Here is a short version of the model for transforming passive aggression into a loving, responsive partnership. First, we need to share with you this basic proposition:

Couple arguing at table

Couple arguing at table

There is a strong connection between our personal history and present behavior, more precisely we focus on how:

The old attachment to the first love figure (aka “mother”) is shaping our love connections now;

In short: being unable to communicate in a positive way with his wife, happens not due to bad intentions now, but it happens when men use an outdated protective system that they developed to protect themselves against excessive parent’s control or interference in their childhood. (See reference below)

STEPS TO PASSIVE AGGRESSIVE MEN’S TRANSFORMATION:

Passive Aggressive Men need to:
-Identify when and with whom they developed in their childhood this “communication shield” expressed as interpersonal passive aggression.
-Locate the feelings attached to that special childhood situation, and release them;
-Separate the way he regards his wife from the way he regarded his mother/caretaker in the past. Learning how to separate the two female images is crucial.
-Re-learn to frame interactions with his wife in a new, appreciative, positive way.
-Learn and use a new repertoire of connection phrases (delivered by us) to foster interaction in a positive leader way; 

CASE EXAMPLE: (Managing a very personal “PA SHIELD”)

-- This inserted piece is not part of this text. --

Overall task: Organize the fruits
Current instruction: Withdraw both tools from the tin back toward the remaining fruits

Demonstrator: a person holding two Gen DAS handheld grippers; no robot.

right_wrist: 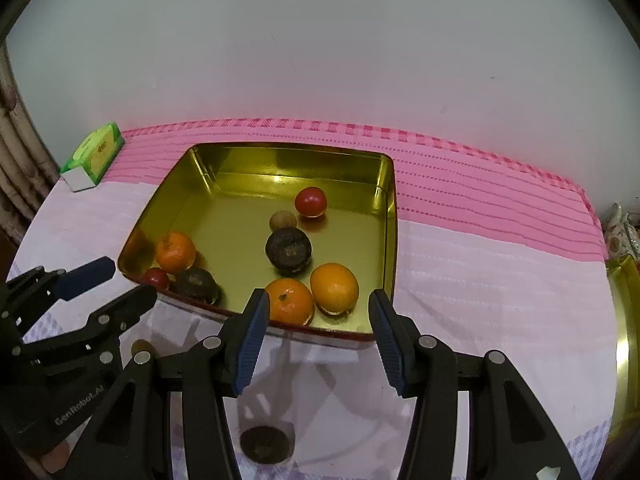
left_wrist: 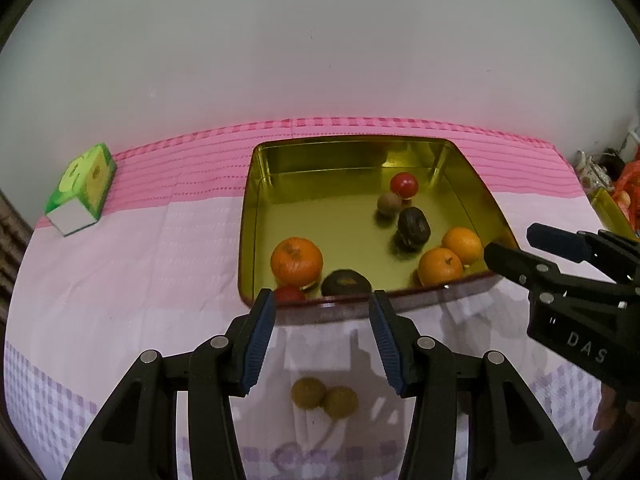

GEORGE’S  PERSONAL MILESTONES: (05/26/15)
1.- Taking personal responsibility for the hurtful impact on the relationship of doing some reactive behaviors;
2.- Searching for and identification of past old anger, and discovering how he created the “passive aggressive shield” as a defense against parent’s control;
3.- Learn to separate anger and resistance against parents, (which produced the shield) from emotions generated here and now in the marriage;
4. Understand how his use of the “PA shield” now produces counterproductive results with his wife;
5. Grasp the connection between protecting his own isolation (needed to be able to work) with generating feelings of abandonment in his wife, which then reacts with her own controlling behavior;
6. George experiences demands for company from his wife as suffocating control, and reacts by isolating himself more, (as in the “PA shield”)
7. The solution for control is not more isolation, but the opposite: open up the “PA shield”, trust the relationship and learn to share time and projects.
8. Now, his wife’s request for company will be framed as a legitimate search for love and connection (not control) and solved doing shared activities/projects.
9. Both need to be able to negotiate better their reciprocal needs: (George’s need for space to create, and his wife’s need for company) and to confront each other using Fair Fighting techniques;
10. Keep a routine of maintenance of connection: schedule conversations about home issues, schedule dates and have a clear idea of the time they need to have together.

WHAT CAN GO WRONG?

Here is an outline of all the typical roadblocks and barriers that men have to overcome on their way to achieving such transformation process.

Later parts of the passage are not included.